Oh, did I mention MySQL indexes? Are you doing any queries during the request? Have you added all of the proper indexes to the tables?
Steven Xu raises a good point in the comments for your question - are you sure the program you're using to generate the waterfall is giving you good info? Try installing Firebug if you haven't already, click the little firebug icon in the bottom right of firefox and make sure the "Net" panel is open, then re-run your request and see if the waterfall is consistent with the results you're seeing in the program you used.
Also, I know this is kind of a boneheaded suggestion and I apologise, but I think it needs to be said: your host doesn't allow ssh and only uses PHP 4? I would seriously consider another host. It may even solve this specific problem.
I will add more stuff as I think of it.
If it is indeed the headers taking ages, then your JS/CSS/HTML is irrelevant.
You can do the forwarding in .htaccess.
RewriteEngine On
RewriteRule ^$ en/home [R=301]
This will essentially send the same header, but it won't invoke the PHP engine first to do it :)
Update
On closer inspection, it would seem to me that your en/home page is taking the longer time to download.
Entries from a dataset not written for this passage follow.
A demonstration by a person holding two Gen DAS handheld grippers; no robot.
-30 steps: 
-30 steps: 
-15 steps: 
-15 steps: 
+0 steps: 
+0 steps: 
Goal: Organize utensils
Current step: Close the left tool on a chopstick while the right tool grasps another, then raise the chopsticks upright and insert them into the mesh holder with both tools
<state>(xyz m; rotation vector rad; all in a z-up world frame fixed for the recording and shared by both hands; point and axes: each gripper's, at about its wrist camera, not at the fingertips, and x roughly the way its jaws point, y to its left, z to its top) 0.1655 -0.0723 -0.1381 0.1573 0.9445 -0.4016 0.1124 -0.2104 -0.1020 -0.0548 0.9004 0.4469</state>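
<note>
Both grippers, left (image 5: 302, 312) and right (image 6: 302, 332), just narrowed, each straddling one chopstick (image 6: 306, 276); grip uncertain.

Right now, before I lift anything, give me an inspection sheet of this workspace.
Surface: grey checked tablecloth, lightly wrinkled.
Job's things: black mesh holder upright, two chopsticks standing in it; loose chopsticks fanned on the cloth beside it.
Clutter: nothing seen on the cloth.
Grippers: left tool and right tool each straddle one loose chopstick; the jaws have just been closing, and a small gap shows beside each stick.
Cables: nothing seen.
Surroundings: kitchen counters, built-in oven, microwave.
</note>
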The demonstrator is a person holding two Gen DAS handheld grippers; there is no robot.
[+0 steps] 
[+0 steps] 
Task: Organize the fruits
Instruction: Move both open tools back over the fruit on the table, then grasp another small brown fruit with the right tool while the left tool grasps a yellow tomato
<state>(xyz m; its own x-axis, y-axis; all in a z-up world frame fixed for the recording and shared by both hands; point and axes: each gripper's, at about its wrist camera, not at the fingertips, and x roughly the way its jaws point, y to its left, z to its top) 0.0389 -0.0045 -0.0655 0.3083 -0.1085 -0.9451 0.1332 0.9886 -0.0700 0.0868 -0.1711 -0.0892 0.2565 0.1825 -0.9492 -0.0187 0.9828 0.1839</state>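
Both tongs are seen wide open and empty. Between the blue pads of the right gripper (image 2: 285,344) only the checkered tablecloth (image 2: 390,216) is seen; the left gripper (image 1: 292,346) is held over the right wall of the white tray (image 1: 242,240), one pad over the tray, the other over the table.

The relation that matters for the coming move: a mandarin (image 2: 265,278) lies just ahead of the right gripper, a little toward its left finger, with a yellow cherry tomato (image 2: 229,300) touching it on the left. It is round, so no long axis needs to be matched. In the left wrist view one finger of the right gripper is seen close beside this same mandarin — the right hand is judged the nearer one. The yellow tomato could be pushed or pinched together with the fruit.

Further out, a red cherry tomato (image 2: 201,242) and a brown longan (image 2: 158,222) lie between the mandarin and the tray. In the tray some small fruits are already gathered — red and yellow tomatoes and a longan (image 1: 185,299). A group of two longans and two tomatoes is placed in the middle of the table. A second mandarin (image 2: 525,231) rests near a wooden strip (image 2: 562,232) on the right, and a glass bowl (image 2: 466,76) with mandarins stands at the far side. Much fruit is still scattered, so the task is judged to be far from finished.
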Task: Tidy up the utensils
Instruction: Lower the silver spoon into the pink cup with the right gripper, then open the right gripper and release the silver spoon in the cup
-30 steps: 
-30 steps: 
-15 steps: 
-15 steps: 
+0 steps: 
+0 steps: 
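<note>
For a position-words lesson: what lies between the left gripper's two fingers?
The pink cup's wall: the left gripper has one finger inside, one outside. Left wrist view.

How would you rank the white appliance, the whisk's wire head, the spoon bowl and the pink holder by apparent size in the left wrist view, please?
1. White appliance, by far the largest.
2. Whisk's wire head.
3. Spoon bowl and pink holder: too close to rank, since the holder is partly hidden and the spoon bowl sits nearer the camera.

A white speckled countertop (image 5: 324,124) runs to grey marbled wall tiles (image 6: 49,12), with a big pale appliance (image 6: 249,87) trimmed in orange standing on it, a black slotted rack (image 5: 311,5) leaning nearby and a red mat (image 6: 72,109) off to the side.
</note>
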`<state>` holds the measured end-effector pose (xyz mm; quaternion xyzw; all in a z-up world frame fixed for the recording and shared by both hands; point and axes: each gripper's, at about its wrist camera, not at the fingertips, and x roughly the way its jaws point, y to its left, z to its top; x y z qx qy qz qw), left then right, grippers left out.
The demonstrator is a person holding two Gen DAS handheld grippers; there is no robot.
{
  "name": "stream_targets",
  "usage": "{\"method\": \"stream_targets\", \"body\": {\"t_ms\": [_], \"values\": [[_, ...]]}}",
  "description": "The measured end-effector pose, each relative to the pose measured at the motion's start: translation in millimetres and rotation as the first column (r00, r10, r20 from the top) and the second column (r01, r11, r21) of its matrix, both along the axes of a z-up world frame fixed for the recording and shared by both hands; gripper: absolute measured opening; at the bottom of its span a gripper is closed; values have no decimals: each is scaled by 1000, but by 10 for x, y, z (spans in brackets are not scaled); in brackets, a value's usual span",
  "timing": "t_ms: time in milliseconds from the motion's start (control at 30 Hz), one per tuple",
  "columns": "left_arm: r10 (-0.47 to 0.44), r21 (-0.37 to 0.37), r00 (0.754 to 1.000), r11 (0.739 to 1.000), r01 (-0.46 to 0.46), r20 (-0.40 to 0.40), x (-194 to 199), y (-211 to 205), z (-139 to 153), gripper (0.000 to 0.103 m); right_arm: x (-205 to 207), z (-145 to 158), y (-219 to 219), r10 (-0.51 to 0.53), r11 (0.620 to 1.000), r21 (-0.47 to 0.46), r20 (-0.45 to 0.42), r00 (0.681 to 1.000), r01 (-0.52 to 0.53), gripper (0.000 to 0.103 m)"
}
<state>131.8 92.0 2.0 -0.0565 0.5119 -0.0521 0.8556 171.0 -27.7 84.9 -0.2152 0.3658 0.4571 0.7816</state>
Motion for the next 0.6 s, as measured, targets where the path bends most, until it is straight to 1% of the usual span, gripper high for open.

I think Ignacio Vazquez-Abrams may have the answer: after you call header() to do the redirection you need to call exit() to cause the PHP script execution to stop. Without that the script will keep executing, sending output to the browser, until the end. Since the browser has to wait for the server side script to end before performing the redirection that could cause the problem.
Update
Just read Alex's update and he seems to be correct. The /en/home page is where the time is.